Why is a 64-bit CPU better than a 32-bit CPU (or is it)?

LiQiCE

Golden Member
Oct 9, 1999
1,911
0
0
Posted this in Off Topic too, but I guess I'll get more technical answers here :)

Architecture efficiency aside, why is a 64-bit CPU better than a 32-bit CPU? I understand that a 64-bit CPU is more precise than a 32-bit CPU in terms of floating point calculations. But what other advantages does a 64-bit CPU have over a 32-bit CPU? I've been arguing with somebody who claims that 32-bit CPUs need to split numbers into two registers when they make calculations to get 64-bit precision but I was always under the impression that the CPU would just round off a calculation to 32-bits to get it to fit into a 32-bit register. Additionally he claims that 64-bit CPUs can send data faster because it can queue up 64-bits of data to be sent to memory.

From what I remember from my Computer Architecture class, a 64-bit CPU doesn't give you any critical advantages over a 32-bit CPU but perhaps I'm wrong since both AMD and Intel are moving to 64-bit architectures (and obviously they're doing it for some good reason... although Intel's big thing is getting away from the old x86 architecture).

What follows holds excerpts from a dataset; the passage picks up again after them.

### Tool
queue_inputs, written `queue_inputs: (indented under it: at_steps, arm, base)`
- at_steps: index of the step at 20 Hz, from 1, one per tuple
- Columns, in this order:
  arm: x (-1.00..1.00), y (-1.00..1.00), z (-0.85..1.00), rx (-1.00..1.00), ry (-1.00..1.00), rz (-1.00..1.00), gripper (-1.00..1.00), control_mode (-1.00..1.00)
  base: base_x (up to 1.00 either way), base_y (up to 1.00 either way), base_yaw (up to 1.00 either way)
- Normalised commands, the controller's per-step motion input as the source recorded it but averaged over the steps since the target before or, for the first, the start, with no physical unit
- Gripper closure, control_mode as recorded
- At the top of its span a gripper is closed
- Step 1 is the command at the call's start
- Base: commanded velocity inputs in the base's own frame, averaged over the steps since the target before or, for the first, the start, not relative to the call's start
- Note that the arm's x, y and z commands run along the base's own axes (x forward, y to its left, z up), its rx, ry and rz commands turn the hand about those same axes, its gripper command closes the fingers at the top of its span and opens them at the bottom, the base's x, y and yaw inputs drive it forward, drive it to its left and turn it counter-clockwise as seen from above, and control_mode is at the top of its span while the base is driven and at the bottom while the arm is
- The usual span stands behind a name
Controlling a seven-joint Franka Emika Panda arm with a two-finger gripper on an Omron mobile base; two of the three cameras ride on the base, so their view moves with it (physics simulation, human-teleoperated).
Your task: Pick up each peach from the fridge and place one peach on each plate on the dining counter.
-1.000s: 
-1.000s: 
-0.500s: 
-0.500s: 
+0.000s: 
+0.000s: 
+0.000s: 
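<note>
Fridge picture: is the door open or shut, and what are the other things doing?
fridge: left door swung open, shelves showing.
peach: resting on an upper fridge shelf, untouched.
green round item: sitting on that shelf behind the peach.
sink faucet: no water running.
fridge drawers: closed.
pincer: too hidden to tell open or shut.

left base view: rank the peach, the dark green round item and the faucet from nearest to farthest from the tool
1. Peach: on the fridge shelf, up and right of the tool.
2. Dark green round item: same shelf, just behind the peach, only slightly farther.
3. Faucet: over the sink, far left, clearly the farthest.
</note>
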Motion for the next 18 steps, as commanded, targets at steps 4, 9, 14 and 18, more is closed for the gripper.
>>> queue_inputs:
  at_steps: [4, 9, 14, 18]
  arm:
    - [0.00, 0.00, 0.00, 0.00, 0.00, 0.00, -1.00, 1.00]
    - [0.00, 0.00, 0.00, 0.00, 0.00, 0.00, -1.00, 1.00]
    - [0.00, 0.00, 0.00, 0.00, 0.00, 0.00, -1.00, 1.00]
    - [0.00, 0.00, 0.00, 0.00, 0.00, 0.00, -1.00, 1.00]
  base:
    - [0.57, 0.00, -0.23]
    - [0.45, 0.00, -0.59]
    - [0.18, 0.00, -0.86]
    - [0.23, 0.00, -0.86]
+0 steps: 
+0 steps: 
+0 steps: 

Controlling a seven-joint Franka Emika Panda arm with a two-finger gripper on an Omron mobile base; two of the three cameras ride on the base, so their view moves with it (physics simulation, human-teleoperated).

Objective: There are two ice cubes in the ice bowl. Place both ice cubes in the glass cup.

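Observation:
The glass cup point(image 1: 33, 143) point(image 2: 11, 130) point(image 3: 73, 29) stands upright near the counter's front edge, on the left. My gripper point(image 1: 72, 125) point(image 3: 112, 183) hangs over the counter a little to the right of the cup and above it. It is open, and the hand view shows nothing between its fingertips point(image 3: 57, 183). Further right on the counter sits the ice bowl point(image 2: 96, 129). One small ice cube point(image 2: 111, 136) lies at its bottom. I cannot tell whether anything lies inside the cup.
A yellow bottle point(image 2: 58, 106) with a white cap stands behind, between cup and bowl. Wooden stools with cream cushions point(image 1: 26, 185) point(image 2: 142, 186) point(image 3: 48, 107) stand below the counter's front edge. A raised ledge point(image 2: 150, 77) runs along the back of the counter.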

To give you a little more insight, the arguement is actually over the X-Box's 32-bit Pentium III CPU versus the GameCube's 64-bit (or is it 128-bit?) Gecko Processor ... I don't see any advantage that the GameCube holds over the X-Box simply because the X-Box's CPU is 32-bits while the GameCube's CPU is 64-bits except for precision in floating point calculations. Please don't turn this into an arguement over X-Box versus GameCube, I just want to know some facts regarding why a 64-bit CPU would be better than a 32-bit CPU. Thanks for anyone who can help me out.
 

Sohcan

Platinum Member
Oct 10, 1999
2,127
0
0


<< I've been arguing with somebody who claims that 32-bit CPUs need to split numbers into two registers when they make calculations to get 64-bit precision >>

That's sort of true, but the crucial point is that with a 32-bit CPU running typical 32-bit code, 64-bit integer arithmetic is very, very rarely needed. A vast majority of the time, a 32-bit CPU will be running 32-bit integer code, and a 64-bit CPU will be running 64-bit integer code, so there's no arithmetic speed advantage. 64-bit double-precision arithmetic is more common with floating-point code, but x87 has had 80-bit internal precision since its inception, and the Athlon/P4 can do double-precision floating-point adds and multiplies in 4-6 cycles, IIRC. With fully-pipelined floating-point units, and FP code's predictible, serial nature, the throughput can generally remain pretty high. Also, don't forget that SSE can do 128-bit SIMD arithmetic (albeit with 64-bit datapaths).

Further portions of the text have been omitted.